§ **About this exercise**
Transcribe the listing exactly; drop the images.

§ **Data**

· · · · ·

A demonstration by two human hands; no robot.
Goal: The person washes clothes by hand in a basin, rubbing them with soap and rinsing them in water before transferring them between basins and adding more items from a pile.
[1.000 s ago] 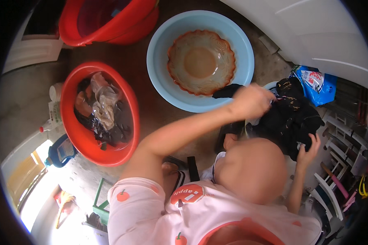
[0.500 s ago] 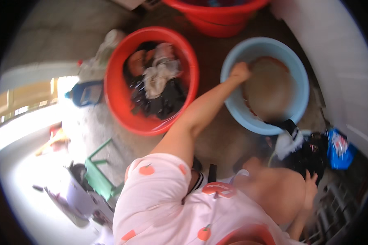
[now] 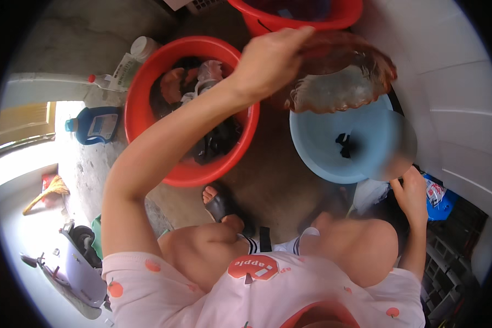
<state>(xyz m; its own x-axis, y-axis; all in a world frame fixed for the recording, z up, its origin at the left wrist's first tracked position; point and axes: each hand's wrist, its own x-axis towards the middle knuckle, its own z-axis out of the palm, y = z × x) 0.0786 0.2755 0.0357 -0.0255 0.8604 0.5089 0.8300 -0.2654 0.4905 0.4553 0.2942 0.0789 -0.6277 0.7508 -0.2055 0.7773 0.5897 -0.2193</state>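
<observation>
My left hand (image 3: 273, 63) grips the edge of a reddish-brown translucent bowl-like vessel (image 3: 341, 74) with a wavy rim. It is held tilted above the far side of a light blue basin (image 3: 314, 145), where a small black piece of cloth (image 3: 343, 145) lies. My right hand (image 3: 413, 191) is by the basin's near right side, fingers bent, beside a white cloth or bag (image 3: 370, 195) and dark material. A blurred round patch in front of that hand hides what its fingers hold, if anything.
A red basin (image 3: 136, 147) of dark and pale clothes stands to the left; another red tub (image 3: 333, 23) is behind. Blue detergent bottle (image 3: 98, 126), white tub (image 3: 143, 49), purple scooter-like object (image 3: 82, 268) and straw broom (image 3: 49, 191) are left. A blue packet (image 3: 440, 205) and white wall (image 3: 448, 98) are right.
My left hand has risen out of the blue basin, bringing the brown vessel up and away from me. My right hand has moved forward toward the basin's near right rim.
</observation>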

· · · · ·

§ **Written answer**
A demonstration by two human hands; no robot.
Goal: The person washes clothes by hand in a basin, rubbing them with soap and rinsing them in water before transferring them between basins and adding more items from a pile.
[1.000 s ago] 
[0.500 s ago] 
[now] 
<state>(xyz m; its own x-axis, y-axis; all in a world frame fixed for the recording, z up, its origin at the left wrist's first tracked position; point and axes: each hand's wrist, its own x-axis towards the middle knuckle, its own z-axis out of the palm, y = z × x) 0.0786 0.2755 0.0357 -0.0255 0.8604 0.5089 0.8300 -0.2654 0.4905 0.4553 0.2942 0.0789 -0.6277 0.7508 -0.2055 0.7773 0.5897 -0.2193</state>
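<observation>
My left hand (image 3: 273, 63) grips the edge of a reddish-brown translucent bowl-like vessel (image 3: 341, 74) with a wavy rim. It is held tilted above the far side of a light blue basin (image 3: 314, 145), where a small black piece of cloth (image 3: 343, 145) lies. My right hand (image 3: 413, 191) is by the basin's near right side, fingers bent, beside a white cloth or bag (image 3: 370, 195) and dark material. A blurred round patch in front of that hand hides what its fingers hold, if anything.
A red basin (image 3: 136, 147) of dark and pale clothes stands to the left; another red tub (image 3: 333, 23) is behind. Blue detergent bottle (image 3: 98, 126), white tub (image 3: 143, 49), purple scooter-like object (image 3: 82, 268) and straw broom (image 3: 49, 191) are left. A blue packet (image 3: 440, 205) and white wall (image 3: 448, 98) are right.
My left hand has risen out of the blue basin, bringing the brown vessel up and away from me. My right hand has moved forward toward the basin's near right rim.
</observation>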

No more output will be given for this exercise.